Traffic through the Suez Canal is near record levels according to data from the Suez Canal Authority, global supply chains through that region remain intact and we are not diverting around Africa to avoid pirates, although when bunkers are cheap enough we’ll do it to avoid Suez Canal Tolls, since below about $300/Ton going around Africa is actually cheaper and now that we’re all slow steaming time is less of an issue. Charging around at 24 knots on our big containerships is largely a thing of the past, and sadly so are $300/ton bunkers.
It is interesting to note that the US government, in the form of the Maritime Administration is itself a source of incorrect information regarding the diversion bit, which is important as virtually every “cost of piracy” calculation relies heavily on some assumed diversion inefficiency to have any level of a “wow factor” attached to it. I can tell you that Maersk, the largest container company in the world, does not divert around Africa and I don’t know of any major carrier that does. Anyway – the Maritime Administration has on their web site a cost of piracy point paper which is again reliant on diversion for its major impact. They reference the cost of diverting a 300k ton tanker as one example, but the only problem there is of course a 300k ton tanker can’t get thru the Suez so would always go around the cape anyway so the real cost of diversion is zero, and we’ll come back to tankers in a minute. They also talk about the cost of diverting containerships. When pressed for data on how many containerships are actually making such a diversion they are silent – don’t even answer me.
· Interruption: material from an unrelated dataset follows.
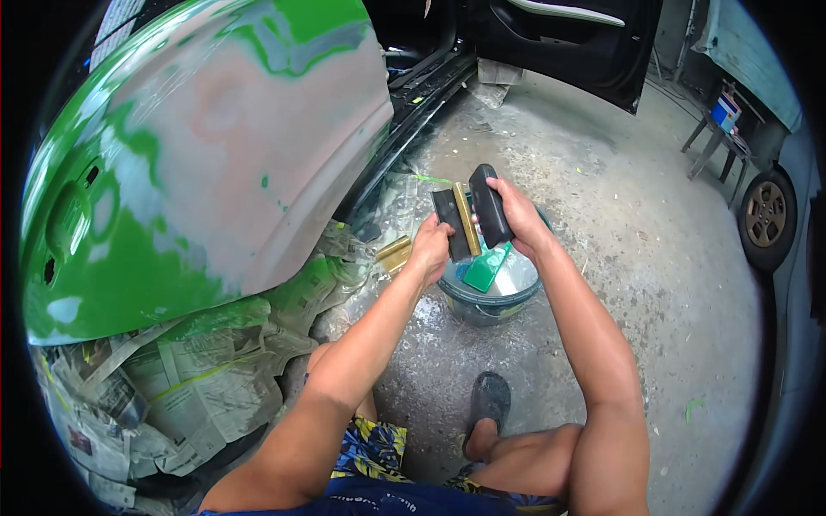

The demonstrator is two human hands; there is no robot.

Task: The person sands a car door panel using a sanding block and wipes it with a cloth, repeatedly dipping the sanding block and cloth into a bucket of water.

So, take that sort or argument with a bulker load of salt and even the US government itself contributes to the voluminous amount of misleading to patently false information floating around about that.
Unfortunately for us freight rates on the Asia / Europe trade route – the only international route directly impacted by piracy, are not where we’d like them to be due to over capacity and weakening demand, so it is nonsense so say consumers are paying increased costs due to piracy. Shipping companies, in the face of weak fundamentals search for any mechanism to extract an extra nickel out of customers, including things like bunker adjustment factors and now piracy surcharges – which thanks to frothy news headlines shippers “understand”, but in the end it is the total cost of shipping a box that counts and that is not going up.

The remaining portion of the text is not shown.